Burns are a global public health problem. This is due to the high rate of burn mortality and morbidity, especially in low- and middle-income countries, where more than 95% of the incidence of burns causes death (mortality). However, death is not the only consequence of burns. Many burn patients eventually experience disability (morbidity). This often creates a stigma against community rejection. (Ziaeian, Boback and Gregg C. Fonarow. (2016).)
Burns (combustio) are tissue loss caused by contact with heat sources such as water, fire, chemicals, electricity, and radiation. Burns will cause not only skin damage, but also affect the entire body system (Brunner & Suddarth, 2014)

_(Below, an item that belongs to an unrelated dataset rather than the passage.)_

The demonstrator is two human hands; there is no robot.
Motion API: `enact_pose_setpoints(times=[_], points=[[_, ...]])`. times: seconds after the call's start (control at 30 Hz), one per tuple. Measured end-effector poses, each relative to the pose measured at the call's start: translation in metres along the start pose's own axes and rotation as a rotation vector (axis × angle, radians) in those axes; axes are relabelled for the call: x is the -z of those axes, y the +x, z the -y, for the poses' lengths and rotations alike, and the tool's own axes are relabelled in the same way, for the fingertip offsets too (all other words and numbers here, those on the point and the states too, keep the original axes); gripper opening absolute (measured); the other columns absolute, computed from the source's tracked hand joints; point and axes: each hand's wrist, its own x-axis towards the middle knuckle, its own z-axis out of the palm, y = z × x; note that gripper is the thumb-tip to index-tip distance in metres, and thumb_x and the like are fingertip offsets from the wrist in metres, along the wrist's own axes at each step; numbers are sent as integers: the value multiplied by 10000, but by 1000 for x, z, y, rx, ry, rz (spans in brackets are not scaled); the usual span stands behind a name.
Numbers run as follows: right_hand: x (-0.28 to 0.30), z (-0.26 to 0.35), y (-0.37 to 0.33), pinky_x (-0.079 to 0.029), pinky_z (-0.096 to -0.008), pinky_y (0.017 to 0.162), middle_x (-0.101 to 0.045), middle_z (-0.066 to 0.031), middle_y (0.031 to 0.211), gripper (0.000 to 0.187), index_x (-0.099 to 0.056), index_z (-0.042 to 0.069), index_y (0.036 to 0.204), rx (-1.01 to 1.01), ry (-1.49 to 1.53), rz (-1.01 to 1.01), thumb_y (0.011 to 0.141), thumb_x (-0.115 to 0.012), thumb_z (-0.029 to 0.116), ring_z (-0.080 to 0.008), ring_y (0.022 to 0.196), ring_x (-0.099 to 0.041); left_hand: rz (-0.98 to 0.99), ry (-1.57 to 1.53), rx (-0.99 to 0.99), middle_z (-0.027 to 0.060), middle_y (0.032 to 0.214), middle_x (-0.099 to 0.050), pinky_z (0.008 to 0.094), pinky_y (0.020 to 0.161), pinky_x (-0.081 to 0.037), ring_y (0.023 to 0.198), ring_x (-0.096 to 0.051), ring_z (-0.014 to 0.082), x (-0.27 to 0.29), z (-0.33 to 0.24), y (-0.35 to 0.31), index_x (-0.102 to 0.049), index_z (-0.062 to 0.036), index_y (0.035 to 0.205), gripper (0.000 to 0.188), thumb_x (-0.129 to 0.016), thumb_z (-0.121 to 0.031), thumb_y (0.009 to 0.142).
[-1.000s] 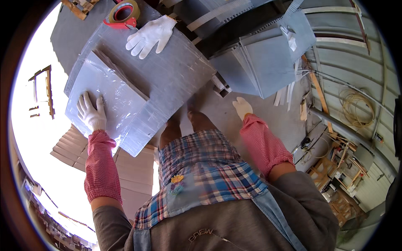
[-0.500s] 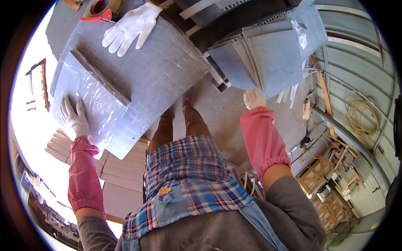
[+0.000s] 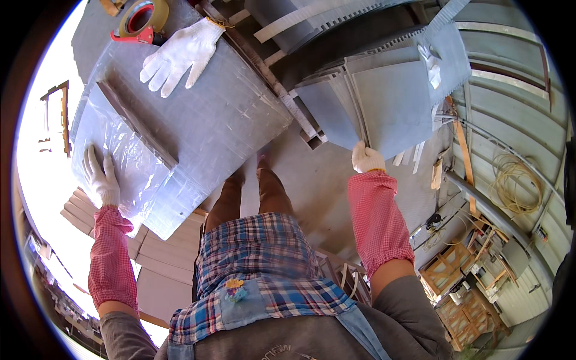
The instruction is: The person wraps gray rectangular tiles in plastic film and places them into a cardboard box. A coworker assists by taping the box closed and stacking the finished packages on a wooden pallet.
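My left hand (image 3: 102,179), in a white knit glove, lies flat with fingers stretched out on clear plastic film (image 3: 135,157). The film covers flat sheets at the left end of a grey work surface (image 3: 222,102). Off to the right, my right hand (image 3: 367,159), gloved too, is closed on the near edge of a grey sheet (image 3: 393,99). That sheet belongs to a slightly fanned stack; the fingertips are partly hidden, so how many sheets they pinch does not show. A long narrow grey strip (image 3: 135,123) rests across the film beside my left hand.
A loose white glove (image 3: 183,57) and a tape dispenser (image 3: 143,21) with a red frame lie on the far part of the surface. Brown cartons (image 3: 171,240) stand below left. A metal beam (image 3: 312,135) juts out between surface and stack. Coiled hose (image 3: 516,183) hangs far right.
The whole view has shifted a little, so most things sit lower in it. My right hand is now closed more clearly on the sheet's near edge. My left hand stays flat on the film.
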Motion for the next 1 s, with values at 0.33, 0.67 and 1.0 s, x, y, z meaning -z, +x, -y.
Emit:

Burns are a form of tissue damage and or loss caused by contact with sources that have very high temperatures (eg fire, hot water, chemicals, electricity, and radiation) or very low temperatures. Upon contact with a heat source (or other cause). A chemical reaction takes place that drains energy from the tissue so that the cell is reduced and damaged (Moenadjat 2014)
Burns are damage to body tissues, especially the skin as a result of direct or intermediary with chemical, electrical, and radiation heat sources. Burns are wounds caused by heat trauma which give symptoms depending on the area and location of the wound (Brunner & Suddarth, 2014)
Nursing Assessment
Assessment of patients with burns is intended to collect the latest data and information about the patient's status, with the assessment of the Iitegument system as an assessment priority. Systematic assessment of the patient includes a history specifically related to difficulty moving, palpitations. Each symptom should be evaluated for its time and duration as well as its precipitating factors.
1) Client identity. In addition to the client's name, age, gender, religion, occupation and education.
2) Activity/rest. Signs: decreased strength, resistance, limited range of motion in the affected area, impaired muscle mass, changes in tone.
3) Circulation. Signs: hypotension (shock), decreased peripheral pulse distal to the injured extremity, generalized peripheral vasoconstriction with loss of pulse, white and cold skin (electrical shock), tachycardia, dysrhythmias, tissue edema formation.
4) Ego integrity. Symptoms: problems with family, work, finances, disability. Signs: anxiety, crying, dependence, denial, withdrawal, anger.
5) Elimination. Signs: decreased/absent urine output during the emergency phase, color may be reddish black in the presence of myoglobin, indicating deep muscle damage, diuresis (after capillary leakage and mobilization of fluid into the body circulation), decreased bowel sounds are absent.
6) Food or liquid. Signs: generalized tissue oedema, anorexia, nausea/vomiting. Symptoms: decreased appetite, bowel sounds and decreased intestinal peristalsis, changes in bowel habits.
7) Neurosensory. Symptoms: border area, tingling. Signs: changes in orientation, affect, behavior, decreased deep tendon reflexes in extremity injuries, seizure activity, corneal laceration, retinal damage, decreased sharpness vision.
8) Pain/comfort. Symptoms: various pains, e.g., first degree burns are extremely sensitive to touch, pressure, air movement, and temperature changes.
9) Breathing. Symptoms: confined in an enclosed space, prolonged exposure (possible inhalation injury). Signs: shortness of breath, coughing wheezing, carbon particles in sputum, inability to swallow oral secretions and cyanosis, indications of inhalation injury. Thoracic expansion may be limited to the presence of burns to the chest circumference, airway or stridor/wheezing (obstruction related to laryngospasm, laryngeal edema), breath sounds: deep airway secretions (rhonchi).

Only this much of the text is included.